Editorial

Sánchez emula al peor peronismo

Pedro Sánchez se deslizó por una senda en la que, forzosamente, sólo puede circular una parte de los españoles, los que él considera que están en el lado justo de la historia, es decir, el suyo, mientras aparta al resto bajo el estigma de «las derechas»,

El presidente del Gobierno, Pedro Sanchez, en el pleno de investidura en el Congreso de los Diputados.© Alberto R. Roldán / Diario La Razón.15 11 2023
Pedro Sánchez durante el debate de investiduraAlberto R. RoldánFotógrafos

El candidato socialista a la presidencia del Gobierno, Pedro Sánchez, afrontaba la sesión de investidura con una desventaja difícilmente salvable, sobre todo, porque no ha transcurrido el tiempo suficiente para que la opinión pública haya olvidado o, al menos, reelaborado, que el jefe del Ejecutivo, sus ministros y la mayoría de los dirigentes de su partido habían sostenido la inconstitucionalidad de la amnistía que reclamaban los separatistas catalanes. Y lo habían hecho, especialmente, el propio Sánchez, con contundente claridad y manteniendo el mismo criterio a lo largo de los últimos cinco años.

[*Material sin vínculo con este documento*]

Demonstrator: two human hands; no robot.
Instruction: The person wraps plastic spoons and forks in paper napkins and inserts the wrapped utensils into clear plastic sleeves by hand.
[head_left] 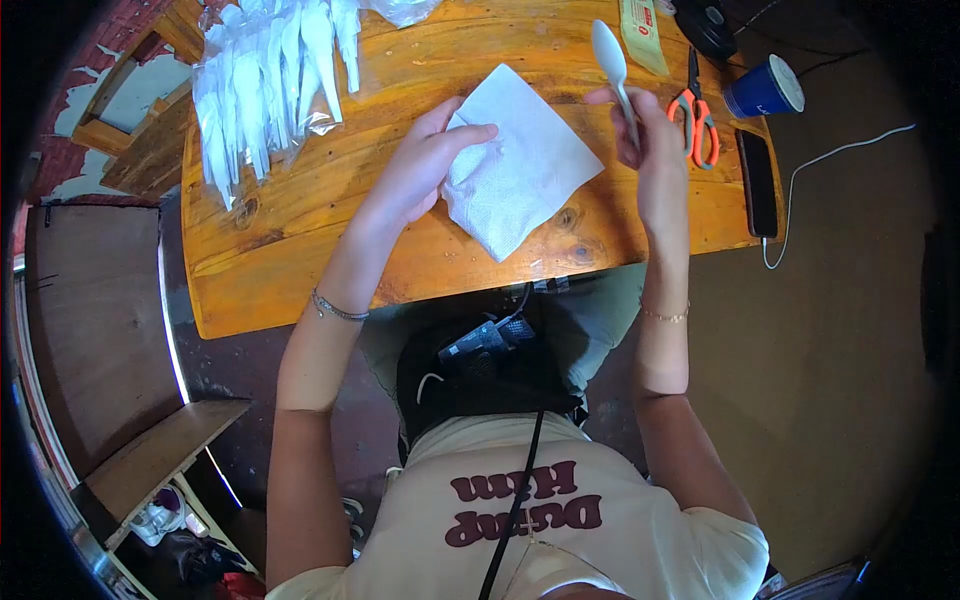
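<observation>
In my left hand (pixel 437 155) is a white paper napkin (pixel 525 150), pinched at its left side with the thumb lying on top. The napkin is spread out flat like a diamond above the wooden table (pixel 400 260). My right hand (pixel 648 130) grips a white plastic spoon (pixel 609 55) by its handle, with the bowl pointing up and away from me. Orange-handled scissors (pixel 697 125) lie just to the right of that hand.
Several plastic-wrapped white utensils (pixel 265 85) lie at the table's far left. Along the right side are a blue cup (pixel 765 90), a phone (pixel 760 185) with a white cable (pixel 795 185), and a yellowish packet (pixel 642 35). A black round object (pixel 706 25) sits behind.
</observation>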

Se trata de una realidad tan palmaria que el candidato no debió encontrar otra salida al debate que el ataque preventivo directo, sin miramientos, a la oposición, aun a costa de caer en una muestra de demagogia política sólo equiparable a los peores momentos del peronismo argentino. Porque, en efecto, Pedro Sánchez se deslizó por una senda en la que, forzosamente, sólo puede circular una parte de los españoles, los que él considera que están en el lado justo de la historia, es decir, el suyo, mientras aparta al resto bajo el estigma de «las derechas», ante las que, al parecer, hay que levantar sólidos muros que protejan a España de su maldad, incluso, con materiales dudosos pero apresuradamente blanqueados por la propaganda gubernamental, aunque eso sí, en función de las necesidades del momento.

No importa que, frente a la amnistía, que es el instrumento sobre el que ancla su investidura, se haya alzado buena parte de la sociedad civil, consciente del menoscabo que supone para la independencia de la Justicia y para la igualdad de derechos de los españoles, porque lo único que cuenta es que ha alcanzado el respaldo de una mayoría parlamentaria, es decir, la suma de votos suficiente, que en su opinión es el único elemento que define a una democracia.

Pero el candidato hizo mucho más en su objetivo de dividir maniqueamente a los ciudadanos sobre los que pretende gobernar. Llevó la batalla dialéctica, a modo de cortina de humo, a los territorios que gobierna la oposición, en una enmienda a la totalidad de los presidentes autonómicos que no le son afines y cuyas políticas de gestión trata de comparar con sus obras.

No es sólo una táctica evasiva bastante pedestre, sino que al ir acompañada de tergiversaciones, medias verdades, falsedades conscientes y manipulaciones del contexto retrata al político que busca llevar la batalla al barro y que, luego, cuando ésta se produce –y, por supuesto, nos referimos a la efectista, dura y agria intervención del presidente de Vox, Santiago Abascal, que le acusó temerariamente de perpetrar un golpe de Estado– levanta un compungido coro de quejas y lamentos, obviando, por supuesto, que él mismo había deslizado una bajeza contra Isabel Díaz Ayuso, insinuando una corrupción desmentida por los tribunales españoles y europeos.

Con todo, lo más preocupante es la falta de empatía que demostró el candidato socialista con esa parte de la sociedad, que reúne a más de la mitad de los españoles, que está asustada y teme por el futuro de su nación, por su unidad, ante unos acuerdos con unos partidos nacionalistas que han venteado la debilidad del adversario y están dispuestos a llevar hasta el límite posible el contenido de su agenda propia. Ese fue, precisamente, el eje del discurso y de las réplicas del presidente del Partido Popular, Alberto Núñez Feijóo. Llevar al ánimo de la Cámara, pero sobre todo del cuerpo social, el convencimiento de que la ambición personal nunca prevalecerá sobre los intereses y los derechos del conjunto de la sociedad. La aritmética parlamentaria consumará hoy lo que parece inevitable. Pero una democracia es mucho más que el mero resultado de las urnas y aún queda, nos queda, mucha batalla por librar.